= Beginning of Section =

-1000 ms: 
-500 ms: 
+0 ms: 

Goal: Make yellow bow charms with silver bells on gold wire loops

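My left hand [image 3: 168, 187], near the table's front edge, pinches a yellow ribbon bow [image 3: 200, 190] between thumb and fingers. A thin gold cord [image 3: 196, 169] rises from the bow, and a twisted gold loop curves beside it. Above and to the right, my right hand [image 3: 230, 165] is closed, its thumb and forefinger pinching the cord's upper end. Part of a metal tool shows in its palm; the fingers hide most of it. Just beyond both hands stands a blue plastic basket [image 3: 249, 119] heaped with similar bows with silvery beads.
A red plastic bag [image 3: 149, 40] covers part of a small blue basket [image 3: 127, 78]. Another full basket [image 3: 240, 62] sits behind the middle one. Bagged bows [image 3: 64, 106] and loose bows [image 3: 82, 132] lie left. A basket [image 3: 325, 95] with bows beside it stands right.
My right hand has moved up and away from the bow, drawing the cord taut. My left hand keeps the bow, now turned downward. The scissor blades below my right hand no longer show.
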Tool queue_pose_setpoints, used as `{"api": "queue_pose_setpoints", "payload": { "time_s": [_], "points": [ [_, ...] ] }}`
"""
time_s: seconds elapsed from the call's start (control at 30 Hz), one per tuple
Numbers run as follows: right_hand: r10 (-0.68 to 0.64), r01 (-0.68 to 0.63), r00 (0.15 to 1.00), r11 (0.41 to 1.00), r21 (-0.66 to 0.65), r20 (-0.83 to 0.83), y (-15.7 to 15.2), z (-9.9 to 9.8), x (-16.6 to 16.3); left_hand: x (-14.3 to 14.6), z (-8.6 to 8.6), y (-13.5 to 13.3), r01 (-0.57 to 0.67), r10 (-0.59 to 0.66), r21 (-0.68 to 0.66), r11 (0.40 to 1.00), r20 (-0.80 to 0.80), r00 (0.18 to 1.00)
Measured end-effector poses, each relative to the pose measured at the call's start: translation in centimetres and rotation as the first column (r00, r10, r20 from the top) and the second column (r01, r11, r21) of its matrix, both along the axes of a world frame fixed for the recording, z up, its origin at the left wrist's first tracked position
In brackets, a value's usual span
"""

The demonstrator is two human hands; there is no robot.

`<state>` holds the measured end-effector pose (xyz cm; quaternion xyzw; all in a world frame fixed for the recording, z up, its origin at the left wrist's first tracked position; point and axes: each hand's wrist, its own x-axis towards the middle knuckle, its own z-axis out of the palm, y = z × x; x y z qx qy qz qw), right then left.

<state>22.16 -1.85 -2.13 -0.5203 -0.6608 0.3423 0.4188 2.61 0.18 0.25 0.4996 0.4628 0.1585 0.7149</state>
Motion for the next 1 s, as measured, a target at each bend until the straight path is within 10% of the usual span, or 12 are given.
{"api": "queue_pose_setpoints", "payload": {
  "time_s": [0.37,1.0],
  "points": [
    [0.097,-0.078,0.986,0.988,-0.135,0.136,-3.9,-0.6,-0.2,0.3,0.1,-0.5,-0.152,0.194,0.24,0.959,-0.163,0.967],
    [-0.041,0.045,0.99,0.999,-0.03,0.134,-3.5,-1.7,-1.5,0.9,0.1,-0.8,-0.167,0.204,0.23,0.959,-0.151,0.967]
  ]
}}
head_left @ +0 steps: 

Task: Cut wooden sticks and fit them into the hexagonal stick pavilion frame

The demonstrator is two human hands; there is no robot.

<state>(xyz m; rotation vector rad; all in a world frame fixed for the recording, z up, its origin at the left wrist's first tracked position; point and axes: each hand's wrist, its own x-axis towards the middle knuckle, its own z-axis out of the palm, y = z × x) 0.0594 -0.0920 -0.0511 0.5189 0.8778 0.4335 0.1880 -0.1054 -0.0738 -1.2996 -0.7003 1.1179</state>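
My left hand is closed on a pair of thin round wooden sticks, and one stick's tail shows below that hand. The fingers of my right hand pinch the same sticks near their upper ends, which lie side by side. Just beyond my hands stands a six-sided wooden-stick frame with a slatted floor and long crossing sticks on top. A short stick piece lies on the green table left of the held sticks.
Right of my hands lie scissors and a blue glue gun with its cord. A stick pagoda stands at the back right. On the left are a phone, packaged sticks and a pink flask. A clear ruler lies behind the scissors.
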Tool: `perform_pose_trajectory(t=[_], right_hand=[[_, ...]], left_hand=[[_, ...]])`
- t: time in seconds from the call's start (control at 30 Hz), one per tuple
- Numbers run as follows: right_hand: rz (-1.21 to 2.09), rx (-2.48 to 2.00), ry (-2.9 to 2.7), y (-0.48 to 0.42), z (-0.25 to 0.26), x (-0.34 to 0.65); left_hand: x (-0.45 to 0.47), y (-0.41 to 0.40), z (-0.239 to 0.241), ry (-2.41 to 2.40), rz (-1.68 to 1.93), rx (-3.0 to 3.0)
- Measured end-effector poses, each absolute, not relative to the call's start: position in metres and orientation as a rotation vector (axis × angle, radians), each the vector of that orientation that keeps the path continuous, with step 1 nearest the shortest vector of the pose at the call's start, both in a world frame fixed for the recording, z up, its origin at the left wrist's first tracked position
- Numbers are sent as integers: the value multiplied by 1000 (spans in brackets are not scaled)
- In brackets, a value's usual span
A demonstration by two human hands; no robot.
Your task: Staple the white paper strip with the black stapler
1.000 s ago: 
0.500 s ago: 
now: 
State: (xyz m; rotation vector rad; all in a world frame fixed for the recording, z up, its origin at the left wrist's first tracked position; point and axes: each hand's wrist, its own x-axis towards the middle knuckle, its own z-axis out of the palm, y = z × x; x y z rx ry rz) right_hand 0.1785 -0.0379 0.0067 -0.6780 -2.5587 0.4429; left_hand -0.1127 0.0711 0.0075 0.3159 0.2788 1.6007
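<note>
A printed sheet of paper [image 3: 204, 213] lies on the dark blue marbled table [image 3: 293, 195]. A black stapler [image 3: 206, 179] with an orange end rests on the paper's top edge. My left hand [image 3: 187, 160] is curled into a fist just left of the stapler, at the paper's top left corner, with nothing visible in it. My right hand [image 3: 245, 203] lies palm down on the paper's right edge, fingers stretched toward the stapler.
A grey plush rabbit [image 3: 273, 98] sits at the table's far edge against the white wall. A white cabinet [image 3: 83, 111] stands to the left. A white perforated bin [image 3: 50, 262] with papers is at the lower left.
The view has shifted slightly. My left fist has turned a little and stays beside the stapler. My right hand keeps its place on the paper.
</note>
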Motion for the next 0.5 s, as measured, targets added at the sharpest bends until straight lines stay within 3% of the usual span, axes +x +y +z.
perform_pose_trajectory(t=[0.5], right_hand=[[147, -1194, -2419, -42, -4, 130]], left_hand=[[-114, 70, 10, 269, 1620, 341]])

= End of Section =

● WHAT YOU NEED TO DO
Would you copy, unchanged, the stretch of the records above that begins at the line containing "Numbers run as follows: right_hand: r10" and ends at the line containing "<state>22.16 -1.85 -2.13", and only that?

● ANSWER TO THIS PROBLEM
Numbers run as follows: right_hand: r10 (-0.68 to 0.64), r01 (-0.68 to 0.63), r00 (0.15 to 1.00), r11 (0.41 to 1.00), r21 (-0.66 to 0.65), r20 (-0.83 to 0.83), y (-15.7 to 15.2), z (-9.9 to 9.8), x (-16.6 to 16.3); left_hand: x (-14.3 to 14.6), z (-8.6 to 8.6), y (-13.5 to 13.3), r01 (-0.57 to 0.67), r10 (-0.59 to 0.66), r21 (-0.68 to 0.66), r11 (0.40 to 1.00), r20 (-0.80 to 0.80), r00 (0.18 to 1.00)
Measured end-effector poses, each relative to the pose measured at the call's start: translation in centimetres and rotation as the first column (r00, r10, r20 from the top) and the second column (r01, r11, r21) of its matrix, both along the axes of a world frame fixed for the recording, z up, its origin at the left wrist's first tracked position
In brackets, a value's usual span
"""

The demonstrator is two human hands; there is no robot.

`<state>` holds the measured end-effector pose (xyz cm; quaternion xyzw; all in a world frame fixed for the recording, z up, its origin at the left wrist's first tracked position; point and axes: each hand's wrist, its own x-axis towards the middle knuckle, its own z-axis out of the palm, y = z × x; x y z qx qy qz qw), right then left.

<state>22.16 -1.85 -2.13 -0.5203 -0.6608 0.3423 0.4188 2.61 0.18 0.25 0.4996 0.4628 0.1585 0.7149</state>

There is no more to the exercise.